Progetto

progetto: PNRA16_00198

   
acronimo
responsabile MARINO VACCHI
ente di appartenenza ISMAR-CNR GENOVA
descrizione
La ricerca si inserisce nello sforzo scientifico internazionale richiesto dal CCAMLR per lo sviluppo del piano di ricerca e monitoraggio di prossima attuazione nella AMP “Mare di Ross”.Tra i pesci, due specie sono considerate specie-chiave della AMP, l’Antarctic silverfish (ANS), e l’Antarctic Toothfish (TOA).

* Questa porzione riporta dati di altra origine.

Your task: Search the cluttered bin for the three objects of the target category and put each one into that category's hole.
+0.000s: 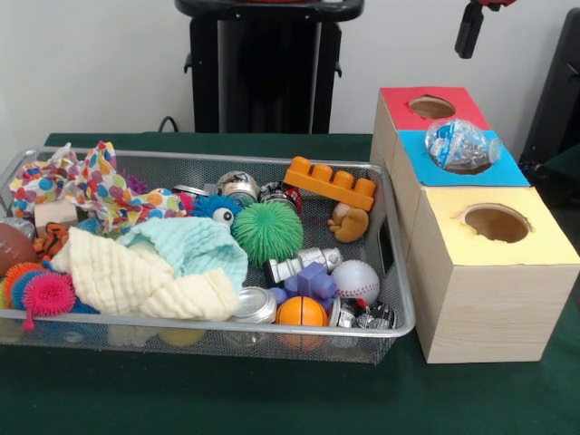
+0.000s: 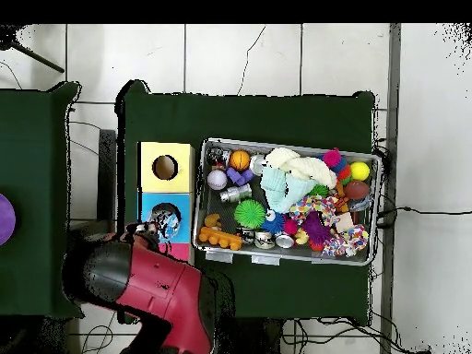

Il progetto prevede ricerche integrate riferite alle competenze ecologiche, biologiche e tecnologiche delle quattro UR italiane in sinergia con partner internazionali di alto livello scientifico. Nel PEA 2017/2018, le ricerche del progetto prevedono le seguenti attività di campo: 1) Monitoraggio della area di spawning/nursery dell’ANS a Baia Terra Nova (BTN), la sola fino ad oggi conosciuta. A BTN si condurrà un survey da fori sulla banchisa in tarda primavera con campionamenti standard e osservazioni con mini telecamere sub. Grazie alla collaborazione di colleghi di Jang Bogo Station, l’indagine sarà fatta anche in inverno. Inoltre, in accordo con le priorità CCAMLR e per valutare la vulnerabilità di BTN all’impatto antropico, sarà studiata la sensibilità dei primi stadi di vita di ANS a fattori di stress ambientale con tecniche in situ ed ex situ. 2) Campionamenti di acqua sotto il fast ice per determinare i quantitativi di dimetil solfonioproponiato (DMSP), uno dei più considerati segnalatori molecolari per l’identificazione di eventuali comportamenti di “homing” dell’Antarctic silverfish verso BTN. Tale attività è propedeutica per la messa a punto delle sperimentazioni ex situ che verranno effettuate negli acquari della Base nella spedizione successiva. 3) Monitoraggio adulti di ANS e TOA dal fast ice di BTN e di aree costiere circostanti mediante campionamenti diretti con retini verticali (ANS) e strumenti visuali subacquei tipo BUVs (TOA). Le indagini saranno integrate da una attività di echosurvey con strumentazioni tarate sul target strenght dell’Antarctic silverfish di proprietà del NIWA neozelandese. Nei laboratori della Base verranno preliminarmente processati i campioni raccolti e si procederà alla analisi del materiale video raccolto e alla interpretazione degli ecogrammi provenienti dal survey acustico. Infine i materiale raccolto sarà fissato e predisposto per l’invio nei laboratori in Italia.